Nigerian billionaire and energy investor Femi Otedola has formally completed his exit from Geregu Power Plc in a transaction valued at approximately $750 million, signalling a major shift in ownership within Nigeria’s electricity generation sector and closing a defining chapter in the company’s corporate history.
Regulatory disclosures filed with the Nigerian Exchange (NGX) reveal that the transaction was executed through the divestment of Otedola’s 95 percent equity holding in Amperion Power Distribution Company Limited. The stake was acquired by MA’AM Energy Limited, effectively transferring the ultimate beneficial ownership of 77 percent of Geregu Power’s issued share capital to the new investor.
Although the transaction did not involve a direct sale of Geregu Power shares on the NGX—meaning the company’s publicly quoted shareholding structure remains unchanged—the economic and strategic implications are substantial. Control of the power generation company has now shifted decisively, with MA’AM Energy assuming effective dominance through its acquisition of Amperion.
Market analysts view the deal as a full monetisation of Otedola’s long-standing investment in Geregu Power, following years of operational streamlining, balance-sheet strengthening, and enhanced capital market visibility after the company’s public listing. The exit crystallises value at a time when infrastructure assets are facing mounting regulatory scrutiny and evolving macroeconomic pressures.
The divestment also reflects a broader recalibration underway among Nigeria’s high-net-worth investors, as capital is increasingly reallocated from mature infrastructure assets into new growth opportunities across energy, commodities, and financial markets.
Following the completion of the ownership transfer, Geregu Power announced a sweeping reconstitution of its board. Former Zamfara State Governor and Senator, Abdul-Aziz Abubakar Yari, has been appointed Chairman, alongside newly appointed non-executive and independent directors tasked with strengthening governance, oversight, and long-term strategic direction under the new controlling shareholder.

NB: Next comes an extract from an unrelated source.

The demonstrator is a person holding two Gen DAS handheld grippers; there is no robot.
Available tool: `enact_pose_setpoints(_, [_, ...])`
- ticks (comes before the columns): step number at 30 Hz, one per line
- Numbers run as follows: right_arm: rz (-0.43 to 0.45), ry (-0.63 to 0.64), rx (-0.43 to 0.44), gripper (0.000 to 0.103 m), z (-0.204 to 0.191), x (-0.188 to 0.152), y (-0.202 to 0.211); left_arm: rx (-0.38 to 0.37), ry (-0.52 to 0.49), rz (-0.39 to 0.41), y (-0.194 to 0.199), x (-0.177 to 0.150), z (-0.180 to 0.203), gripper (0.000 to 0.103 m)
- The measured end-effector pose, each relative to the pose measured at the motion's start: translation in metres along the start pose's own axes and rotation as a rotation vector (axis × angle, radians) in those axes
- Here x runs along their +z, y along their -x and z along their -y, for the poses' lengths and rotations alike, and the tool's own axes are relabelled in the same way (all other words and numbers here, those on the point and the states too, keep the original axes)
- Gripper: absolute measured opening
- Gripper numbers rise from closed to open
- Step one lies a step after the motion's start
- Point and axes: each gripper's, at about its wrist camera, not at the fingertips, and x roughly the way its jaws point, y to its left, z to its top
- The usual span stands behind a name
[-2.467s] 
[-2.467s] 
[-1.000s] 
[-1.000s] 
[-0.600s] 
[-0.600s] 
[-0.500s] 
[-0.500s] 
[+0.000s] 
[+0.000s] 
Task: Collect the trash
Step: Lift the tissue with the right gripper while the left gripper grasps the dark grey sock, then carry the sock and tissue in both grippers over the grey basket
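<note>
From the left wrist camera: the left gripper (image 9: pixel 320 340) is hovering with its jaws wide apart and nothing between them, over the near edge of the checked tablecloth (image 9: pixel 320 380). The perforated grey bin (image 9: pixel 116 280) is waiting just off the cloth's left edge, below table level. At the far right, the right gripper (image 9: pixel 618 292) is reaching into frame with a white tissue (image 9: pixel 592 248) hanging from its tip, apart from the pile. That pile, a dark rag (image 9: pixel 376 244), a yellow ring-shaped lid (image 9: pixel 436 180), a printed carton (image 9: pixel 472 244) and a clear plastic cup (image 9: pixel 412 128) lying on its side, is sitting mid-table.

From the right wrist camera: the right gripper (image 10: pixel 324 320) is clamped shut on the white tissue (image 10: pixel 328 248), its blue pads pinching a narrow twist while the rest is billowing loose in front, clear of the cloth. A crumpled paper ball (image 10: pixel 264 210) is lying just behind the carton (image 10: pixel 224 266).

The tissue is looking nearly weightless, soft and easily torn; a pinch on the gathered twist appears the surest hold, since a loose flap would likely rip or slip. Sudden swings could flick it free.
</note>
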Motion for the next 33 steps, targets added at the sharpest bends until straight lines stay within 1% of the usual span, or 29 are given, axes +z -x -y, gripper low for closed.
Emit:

Simultaneously, Otedola stepped down from his role as Chairman, alongside the company’s Chief Executive Officer, Deputy Chief Executive Officer, and several non-executive and independent directors, formally bringing an end to founder-led stewardship at the power firm.
From an investor standpoint, the transaction carries immediate and longer-term implications. In the short term, the absence of a direct equity trade at the listed entity level reduces the likelihood of technical volatility in Geregu Power’s stock. Over the longer term, however, the shift in ultimate ownership introduces new considerations around capital deployment, dividend strategy, and growth priorities.

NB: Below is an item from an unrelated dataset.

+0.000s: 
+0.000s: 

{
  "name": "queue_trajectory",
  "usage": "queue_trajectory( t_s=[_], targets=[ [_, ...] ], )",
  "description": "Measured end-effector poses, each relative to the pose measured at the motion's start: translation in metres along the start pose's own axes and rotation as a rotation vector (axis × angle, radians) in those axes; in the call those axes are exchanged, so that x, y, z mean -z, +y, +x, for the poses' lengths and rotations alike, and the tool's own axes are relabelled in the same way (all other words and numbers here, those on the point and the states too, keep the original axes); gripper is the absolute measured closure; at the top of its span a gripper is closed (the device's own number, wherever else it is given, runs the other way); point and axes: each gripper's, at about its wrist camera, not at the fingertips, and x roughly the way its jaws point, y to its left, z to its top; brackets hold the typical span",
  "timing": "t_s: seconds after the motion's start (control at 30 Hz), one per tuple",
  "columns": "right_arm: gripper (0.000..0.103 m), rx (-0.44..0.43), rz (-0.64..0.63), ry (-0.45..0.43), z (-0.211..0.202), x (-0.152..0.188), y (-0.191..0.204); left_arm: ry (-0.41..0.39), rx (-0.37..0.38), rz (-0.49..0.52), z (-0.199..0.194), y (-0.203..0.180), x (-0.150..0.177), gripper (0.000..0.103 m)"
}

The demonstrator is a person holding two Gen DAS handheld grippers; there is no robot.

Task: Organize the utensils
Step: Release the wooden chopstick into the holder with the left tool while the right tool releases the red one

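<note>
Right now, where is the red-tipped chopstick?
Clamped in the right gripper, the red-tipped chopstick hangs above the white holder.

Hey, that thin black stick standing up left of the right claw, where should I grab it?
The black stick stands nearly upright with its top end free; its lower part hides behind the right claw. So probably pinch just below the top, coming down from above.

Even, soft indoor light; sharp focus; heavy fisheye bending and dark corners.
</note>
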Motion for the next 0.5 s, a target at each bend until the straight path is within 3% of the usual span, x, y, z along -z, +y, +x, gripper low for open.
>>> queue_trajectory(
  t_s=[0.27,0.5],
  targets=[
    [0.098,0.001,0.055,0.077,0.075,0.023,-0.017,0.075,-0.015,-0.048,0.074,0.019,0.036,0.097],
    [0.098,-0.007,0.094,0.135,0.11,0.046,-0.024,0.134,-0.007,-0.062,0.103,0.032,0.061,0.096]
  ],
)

Management continuity risks appear partially mitigated by collaborative executive handovers during the transition phase, which industry observers say should help maintain operational stability in the near term.

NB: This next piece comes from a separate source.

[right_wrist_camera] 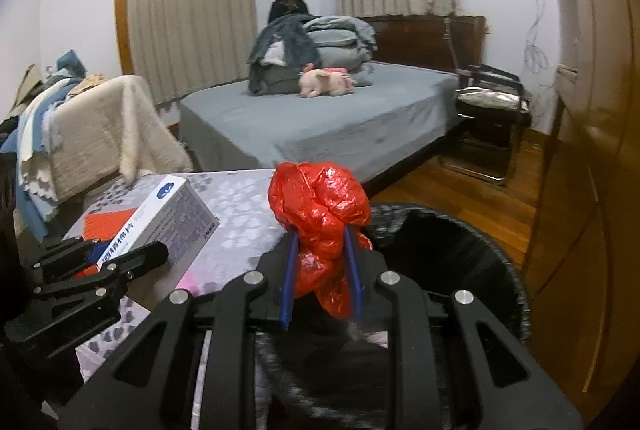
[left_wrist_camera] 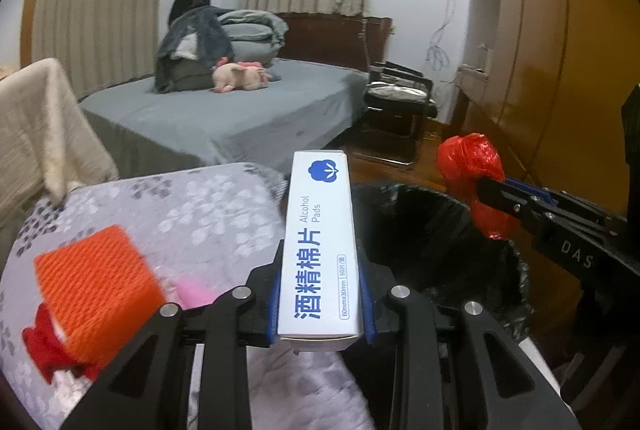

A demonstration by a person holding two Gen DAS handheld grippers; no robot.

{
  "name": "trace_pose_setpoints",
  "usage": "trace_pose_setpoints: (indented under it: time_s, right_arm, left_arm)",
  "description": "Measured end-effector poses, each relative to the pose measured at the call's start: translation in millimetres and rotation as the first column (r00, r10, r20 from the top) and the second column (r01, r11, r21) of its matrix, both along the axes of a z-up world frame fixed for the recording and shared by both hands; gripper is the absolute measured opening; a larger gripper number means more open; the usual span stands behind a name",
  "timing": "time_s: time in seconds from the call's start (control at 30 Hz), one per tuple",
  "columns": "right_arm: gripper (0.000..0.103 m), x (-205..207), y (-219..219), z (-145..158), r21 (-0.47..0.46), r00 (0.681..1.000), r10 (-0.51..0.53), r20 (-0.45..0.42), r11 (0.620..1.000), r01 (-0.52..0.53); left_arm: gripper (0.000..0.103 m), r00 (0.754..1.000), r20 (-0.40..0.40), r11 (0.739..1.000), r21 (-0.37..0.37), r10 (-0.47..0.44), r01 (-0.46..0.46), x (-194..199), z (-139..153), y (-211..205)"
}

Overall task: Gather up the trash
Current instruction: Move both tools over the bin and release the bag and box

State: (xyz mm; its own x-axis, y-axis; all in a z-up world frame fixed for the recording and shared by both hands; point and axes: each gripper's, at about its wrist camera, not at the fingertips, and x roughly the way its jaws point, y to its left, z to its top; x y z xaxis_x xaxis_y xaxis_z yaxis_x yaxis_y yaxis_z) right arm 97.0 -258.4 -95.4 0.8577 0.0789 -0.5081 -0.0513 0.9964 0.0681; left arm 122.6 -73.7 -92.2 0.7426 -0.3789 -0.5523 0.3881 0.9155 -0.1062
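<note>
Left gripper (left_wrist_camera: 322, 294) clamps a white alcohol-pad box (left_wrist_camera: 320, 246) lengthwise, at the table's (left_wrist_camera: 208, 206) edge. Right gripper (right_wrist_camera: 322, 270) pinches a crumpled red plastic bag (right_wrist_camera: 320, 214). Both hover at the rim of a black-lined bin (left_wrist_camera: 460, 230). Orange cloth (left_wrist_camera: 96, 290) lies on the table.

1. A big bed (right_wrist_camera: 340, 118) with a gray sheet stands by the far wall.
2. A pink toy pig (right_wrist_camera: 326, 82) lies on the bed.
3. Folded blankets (right_wrist_camera: 340, 38) sit piled behind the pig.
4. Long curtains (right_wrist_camera: 192, 10) hang closed.
5. A black chair (right_wrist_camera: 492, 110) stands beside the bed.
6. An orange cloth (left_wrist_camera: 96, 290) lies on the flowery table cover (left_wrist_camera: 208, 210).
</note>
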Motion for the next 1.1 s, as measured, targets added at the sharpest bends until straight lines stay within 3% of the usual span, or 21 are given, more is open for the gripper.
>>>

At a broader industry level, the scale of the transaction reinforces international and domestic confidence in Nigeria’s power-generation assets, despite ongoing concerns around grid reliability, tariff reforms, and policy clarity. A $750 million exit establishes a benchmark valuation for similar assets and could stimulate increased merger, acquisition, and private equity activity across the electricity value chain.
Ultimately, Otedola’s departure from Geregu Power represents not a withdrawal from Nigeria’s energy landscape, but a strategic repositioning—locking in returns while passing control to a new sponsor at a time when governance strength, capital discipline, and long-term patience are becoming increasingly critical in the country’s evolving power market.